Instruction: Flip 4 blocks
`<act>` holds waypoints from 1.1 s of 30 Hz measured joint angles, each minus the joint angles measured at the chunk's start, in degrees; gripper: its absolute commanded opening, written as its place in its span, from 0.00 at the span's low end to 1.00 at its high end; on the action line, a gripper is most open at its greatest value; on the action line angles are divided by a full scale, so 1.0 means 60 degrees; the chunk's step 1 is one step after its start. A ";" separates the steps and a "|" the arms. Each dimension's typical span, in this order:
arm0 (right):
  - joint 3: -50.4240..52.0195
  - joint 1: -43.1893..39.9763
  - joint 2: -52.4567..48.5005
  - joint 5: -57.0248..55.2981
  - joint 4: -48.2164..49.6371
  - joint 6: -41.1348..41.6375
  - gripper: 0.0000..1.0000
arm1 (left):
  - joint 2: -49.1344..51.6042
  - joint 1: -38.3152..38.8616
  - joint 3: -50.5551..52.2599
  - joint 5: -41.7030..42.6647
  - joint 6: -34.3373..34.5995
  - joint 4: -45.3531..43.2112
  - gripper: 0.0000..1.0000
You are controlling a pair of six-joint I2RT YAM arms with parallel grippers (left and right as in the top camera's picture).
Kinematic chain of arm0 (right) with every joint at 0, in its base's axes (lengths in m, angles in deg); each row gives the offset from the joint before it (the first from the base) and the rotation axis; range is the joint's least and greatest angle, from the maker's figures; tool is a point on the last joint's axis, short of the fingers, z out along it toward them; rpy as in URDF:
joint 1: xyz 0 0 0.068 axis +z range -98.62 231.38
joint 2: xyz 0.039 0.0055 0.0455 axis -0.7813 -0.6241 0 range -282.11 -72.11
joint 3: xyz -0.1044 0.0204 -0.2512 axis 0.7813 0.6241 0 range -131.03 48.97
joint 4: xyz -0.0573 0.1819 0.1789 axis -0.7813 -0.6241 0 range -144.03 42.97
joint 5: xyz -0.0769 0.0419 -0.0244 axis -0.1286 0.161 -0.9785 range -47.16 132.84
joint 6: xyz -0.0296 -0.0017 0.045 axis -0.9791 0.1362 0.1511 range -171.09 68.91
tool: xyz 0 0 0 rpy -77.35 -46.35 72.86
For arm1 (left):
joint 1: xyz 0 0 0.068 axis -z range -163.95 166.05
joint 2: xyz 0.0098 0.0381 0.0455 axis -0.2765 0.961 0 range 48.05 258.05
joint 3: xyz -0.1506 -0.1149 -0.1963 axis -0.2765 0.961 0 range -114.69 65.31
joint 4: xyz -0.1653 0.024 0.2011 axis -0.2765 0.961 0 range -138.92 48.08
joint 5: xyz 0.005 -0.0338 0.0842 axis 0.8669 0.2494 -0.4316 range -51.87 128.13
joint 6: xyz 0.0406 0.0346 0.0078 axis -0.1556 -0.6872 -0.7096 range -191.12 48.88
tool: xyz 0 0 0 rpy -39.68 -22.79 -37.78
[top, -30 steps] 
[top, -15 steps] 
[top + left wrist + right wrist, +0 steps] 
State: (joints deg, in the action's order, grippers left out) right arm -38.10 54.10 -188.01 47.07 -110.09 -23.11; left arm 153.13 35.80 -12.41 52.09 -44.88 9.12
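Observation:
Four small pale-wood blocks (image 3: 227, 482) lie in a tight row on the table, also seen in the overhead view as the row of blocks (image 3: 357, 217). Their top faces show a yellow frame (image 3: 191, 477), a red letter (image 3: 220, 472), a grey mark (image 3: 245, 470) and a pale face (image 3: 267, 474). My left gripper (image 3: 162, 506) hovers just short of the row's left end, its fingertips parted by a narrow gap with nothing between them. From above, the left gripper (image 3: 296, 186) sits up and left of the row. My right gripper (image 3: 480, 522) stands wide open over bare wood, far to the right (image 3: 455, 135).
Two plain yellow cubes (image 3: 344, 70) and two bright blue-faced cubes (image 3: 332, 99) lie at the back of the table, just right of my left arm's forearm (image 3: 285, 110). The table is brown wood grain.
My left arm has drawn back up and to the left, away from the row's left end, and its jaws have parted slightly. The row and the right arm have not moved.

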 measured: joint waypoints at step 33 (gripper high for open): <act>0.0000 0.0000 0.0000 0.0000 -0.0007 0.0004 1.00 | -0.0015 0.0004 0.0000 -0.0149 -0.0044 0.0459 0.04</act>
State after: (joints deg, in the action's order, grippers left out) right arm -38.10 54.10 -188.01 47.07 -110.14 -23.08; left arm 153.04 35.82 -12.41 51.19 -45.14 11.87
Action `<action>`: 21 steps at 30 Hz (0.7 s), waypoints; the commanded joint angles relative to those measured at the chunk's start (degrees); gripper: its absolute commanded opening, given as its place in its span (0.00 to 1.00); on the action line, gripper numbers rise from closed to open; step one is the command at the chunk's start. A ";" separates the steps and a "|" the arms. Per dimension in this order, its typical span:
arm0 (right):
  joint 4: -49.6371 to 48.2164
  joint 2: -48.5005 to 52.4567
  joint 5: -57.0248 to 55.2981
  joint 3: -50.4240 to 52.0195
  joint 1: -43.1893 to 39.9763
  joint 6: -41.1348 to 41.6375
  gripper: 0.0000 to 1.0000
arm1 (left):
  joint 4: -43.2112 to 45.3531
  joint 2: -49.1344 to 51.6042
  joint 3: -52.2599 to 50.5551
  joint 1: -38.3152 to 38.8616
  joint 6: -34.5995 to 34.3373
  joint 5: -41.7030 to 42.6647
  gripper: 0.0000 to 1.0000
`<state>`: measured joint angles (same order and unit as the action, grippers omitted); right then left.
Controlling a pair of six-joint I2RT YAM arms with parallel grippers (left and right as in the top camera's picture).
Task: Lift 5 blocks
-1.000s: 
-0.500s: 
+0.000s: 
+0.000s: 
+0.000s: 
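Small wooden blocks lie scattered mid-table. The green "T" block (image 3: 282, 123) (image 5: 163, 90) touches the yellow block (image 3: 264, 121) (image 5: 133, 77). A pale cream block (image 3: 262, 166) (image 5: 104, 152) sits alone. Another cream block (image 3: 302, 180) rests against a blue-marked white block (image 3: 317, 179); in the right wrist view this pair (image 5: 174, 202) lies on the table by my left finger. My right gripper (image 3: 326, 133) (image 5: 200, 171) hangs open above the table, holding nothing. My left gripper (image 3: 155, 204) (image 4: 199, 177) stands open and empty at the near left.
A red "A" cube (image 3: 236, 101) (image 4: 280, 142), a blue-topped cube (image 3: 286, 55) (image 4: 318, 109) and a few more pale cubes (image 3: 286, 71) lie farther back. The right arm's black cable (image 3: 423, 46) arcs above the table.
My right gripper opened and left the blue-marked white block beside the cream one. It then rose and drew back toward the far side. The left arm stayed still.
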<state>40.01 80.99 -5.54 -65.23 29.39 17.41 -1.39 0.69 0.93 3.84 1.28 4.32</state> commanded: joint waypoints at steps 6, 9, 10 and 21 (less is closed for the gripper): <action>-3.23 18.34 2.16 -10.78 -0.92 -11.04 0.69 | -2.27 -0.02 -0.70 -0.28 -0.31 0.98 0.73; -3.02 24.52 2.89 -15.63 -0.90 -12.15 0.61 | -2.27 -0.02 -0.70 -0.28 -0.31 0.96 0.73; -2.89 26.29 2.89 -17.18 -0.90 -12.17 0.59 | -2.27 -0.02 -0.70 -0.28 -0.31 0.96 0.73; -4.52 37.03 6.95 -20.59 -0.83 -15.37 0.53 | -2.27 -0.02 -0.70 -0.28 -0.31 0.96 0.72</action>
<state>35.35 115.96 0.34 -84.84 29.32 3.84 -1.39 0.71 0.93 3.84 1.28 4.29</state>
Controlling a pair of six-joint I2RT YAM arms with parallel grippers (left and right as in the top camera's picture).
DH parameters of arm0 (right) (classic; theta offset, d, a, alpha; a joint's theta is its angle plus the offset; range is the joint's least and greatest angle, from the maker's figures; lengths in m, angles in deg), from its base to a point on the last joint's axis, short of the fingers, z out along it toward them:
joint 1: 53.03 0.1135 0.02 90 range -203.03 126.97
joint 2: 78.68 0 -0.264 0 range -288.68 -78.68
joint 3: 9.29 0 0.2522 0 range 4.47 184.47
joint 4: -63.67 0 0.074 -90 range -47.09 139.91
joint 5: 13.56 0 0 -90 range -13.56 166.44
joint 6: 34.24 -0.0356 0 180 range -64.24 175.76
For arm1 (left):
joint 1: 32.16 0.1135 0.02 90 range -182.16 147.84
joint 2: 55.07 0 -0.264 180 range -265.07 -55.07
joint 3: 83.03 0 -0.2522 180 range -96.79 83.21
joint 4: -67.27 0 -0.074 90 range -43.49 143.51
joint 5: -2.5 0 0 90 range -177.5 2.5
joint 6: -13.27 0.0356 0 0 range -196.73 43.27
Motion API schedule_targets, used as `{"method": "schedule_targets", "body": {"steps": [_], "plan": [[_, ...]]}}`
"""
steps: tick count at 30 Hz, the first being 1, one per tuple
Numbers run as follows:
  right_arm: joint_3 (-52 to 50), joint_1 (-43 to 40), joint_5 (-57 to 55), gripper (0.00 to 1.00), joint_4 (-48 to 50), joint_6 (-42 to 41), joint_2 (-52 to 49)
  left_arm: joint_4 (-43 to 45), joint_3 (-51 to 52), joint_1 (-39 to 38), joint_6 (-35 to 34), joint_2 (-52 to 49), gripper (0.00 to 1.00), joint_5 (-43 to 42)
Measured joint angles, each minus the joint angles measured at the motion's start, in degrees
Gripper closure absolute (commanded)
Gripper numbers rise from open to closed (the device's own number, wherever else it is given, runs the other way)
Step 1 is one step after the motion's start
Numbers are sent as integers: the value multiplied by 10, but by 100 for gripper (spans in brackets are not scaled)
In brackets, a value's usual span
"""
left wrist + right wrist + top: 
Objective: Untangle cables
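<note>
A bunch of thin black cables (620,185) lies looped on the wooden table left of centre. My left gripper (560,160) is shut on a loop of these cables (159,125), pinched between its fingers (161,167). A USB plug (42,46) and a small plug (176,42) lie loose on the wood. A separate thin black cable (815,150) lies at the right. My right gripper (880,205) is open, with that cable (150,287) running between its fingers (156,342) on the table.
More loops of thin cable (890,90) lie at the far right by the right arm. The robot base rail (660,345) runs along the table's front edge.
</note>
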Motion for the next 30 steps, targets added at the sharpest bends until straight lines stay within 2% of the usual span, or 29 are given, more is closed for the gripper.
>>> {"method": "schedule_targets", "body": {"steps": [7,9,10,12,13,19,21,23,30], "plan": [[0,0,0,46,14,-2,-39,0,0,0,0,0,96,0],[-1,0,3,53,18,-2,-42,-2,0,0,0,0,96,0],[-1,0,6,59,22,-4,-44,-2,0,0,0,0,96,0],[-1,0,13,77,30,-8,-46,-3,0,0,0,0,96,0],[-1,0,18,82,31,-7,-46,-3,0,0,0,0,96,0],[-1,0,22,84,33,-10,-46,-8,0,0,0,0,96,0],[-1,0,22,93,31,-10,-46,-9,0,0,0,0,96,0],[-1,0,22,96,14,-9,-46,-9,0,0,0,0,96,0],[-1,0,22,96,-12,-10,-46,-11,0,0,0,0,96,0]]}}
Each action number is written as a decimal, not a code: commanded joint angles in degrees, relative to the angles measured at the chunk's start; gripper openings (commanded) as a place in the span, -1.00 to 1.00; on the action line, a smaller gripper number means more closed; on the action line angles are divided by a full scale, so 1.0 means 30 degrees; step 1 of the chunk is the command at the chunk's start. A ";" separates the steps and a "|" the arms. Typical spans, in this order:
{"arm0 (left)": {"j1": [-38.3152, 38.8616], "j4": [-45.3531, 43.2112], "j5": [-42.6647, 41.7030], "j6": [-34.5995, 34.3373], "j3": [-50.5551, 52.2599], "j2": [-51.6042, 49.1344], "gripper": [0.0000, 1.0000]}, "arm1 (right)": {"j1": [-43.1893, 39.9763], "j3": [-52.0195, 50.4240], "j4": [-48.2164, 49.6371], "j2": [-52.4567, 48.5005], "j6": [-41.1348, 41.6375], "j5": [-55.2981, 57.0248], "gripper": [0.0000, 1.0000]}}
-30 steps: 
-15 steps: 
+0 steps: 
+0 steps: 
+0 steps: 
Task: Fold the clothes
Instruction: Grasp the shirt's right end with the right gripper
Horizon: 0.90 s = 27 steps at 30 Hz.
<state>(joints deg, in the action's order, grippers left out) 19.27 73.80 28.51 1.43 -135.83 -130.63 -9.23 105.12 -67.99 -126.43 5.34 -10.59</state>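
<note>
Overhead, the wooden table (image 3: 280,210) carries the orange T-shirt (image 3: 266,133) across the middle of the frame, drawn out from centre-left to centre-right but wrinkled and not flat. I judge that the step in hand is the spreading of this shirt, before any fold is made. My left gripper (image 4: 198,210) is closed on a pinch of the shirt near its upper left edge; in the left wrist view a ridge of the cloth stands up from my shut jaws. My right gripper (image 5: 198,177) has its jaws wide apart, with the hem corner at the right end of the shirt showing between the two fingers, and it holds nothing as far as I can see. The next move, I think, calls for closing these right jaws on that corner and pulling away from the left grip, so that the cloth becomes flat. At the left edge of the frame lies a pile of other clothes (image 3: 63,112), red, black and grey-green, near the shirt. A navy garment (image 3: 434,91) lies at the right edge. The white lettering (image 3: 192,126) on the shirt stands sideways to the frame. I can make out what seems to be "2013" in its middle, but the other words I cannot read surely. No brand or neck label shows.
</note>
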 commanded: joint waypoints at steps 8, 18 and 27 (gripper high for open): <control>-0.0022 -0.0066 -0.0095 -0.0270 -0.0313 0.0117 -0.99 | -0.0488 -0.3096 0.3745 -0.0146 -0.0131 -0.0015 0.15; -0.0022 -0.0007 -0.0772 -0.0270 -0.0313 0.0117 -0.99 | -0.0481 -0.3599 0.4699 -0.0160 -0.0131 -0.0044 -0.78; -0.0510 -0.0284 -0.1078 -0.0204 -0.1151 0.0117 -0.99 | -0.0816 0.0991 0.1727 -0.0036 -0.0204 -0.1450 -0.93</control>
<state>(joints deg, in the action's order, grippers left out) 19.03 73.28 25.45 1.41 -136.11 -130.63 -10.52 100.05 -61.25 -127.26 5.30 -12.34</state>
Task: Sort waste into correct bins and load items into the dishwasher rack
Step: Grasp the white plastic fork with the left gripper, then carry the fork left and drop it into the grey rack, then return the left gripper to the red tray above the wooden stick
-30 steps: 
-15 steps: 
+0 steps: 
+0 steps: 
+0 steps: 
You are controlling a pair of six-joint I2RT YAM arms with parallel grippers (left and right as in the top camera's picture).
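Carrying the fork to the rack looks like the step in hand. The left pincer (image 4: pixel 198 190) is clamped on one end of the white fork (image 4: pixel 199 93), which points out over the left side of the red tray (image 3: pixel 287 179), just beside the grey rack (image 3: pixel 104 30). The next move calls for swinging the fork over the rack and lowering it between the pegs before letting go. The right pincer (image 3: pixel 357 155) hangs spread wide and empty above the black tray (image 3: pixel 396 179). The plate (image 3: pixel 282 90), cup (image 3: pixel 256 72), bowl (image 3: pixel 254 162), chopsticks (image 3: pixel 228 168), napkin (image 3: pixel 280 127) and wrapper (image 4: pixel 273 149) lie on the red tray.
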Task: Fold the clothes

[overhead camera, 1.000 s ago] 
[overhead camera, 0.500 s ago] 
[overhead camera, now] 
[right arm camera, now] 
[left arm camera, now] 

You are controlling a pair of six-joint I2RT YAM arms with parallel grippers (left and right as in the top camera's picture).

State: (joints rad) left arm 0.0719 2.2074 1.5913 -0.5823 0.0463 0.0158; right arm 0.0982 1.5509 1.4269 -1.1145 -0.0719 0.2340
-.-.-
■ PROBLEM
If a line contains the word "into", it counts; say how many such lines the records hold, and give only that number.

■ WRITTEN ANSWER
2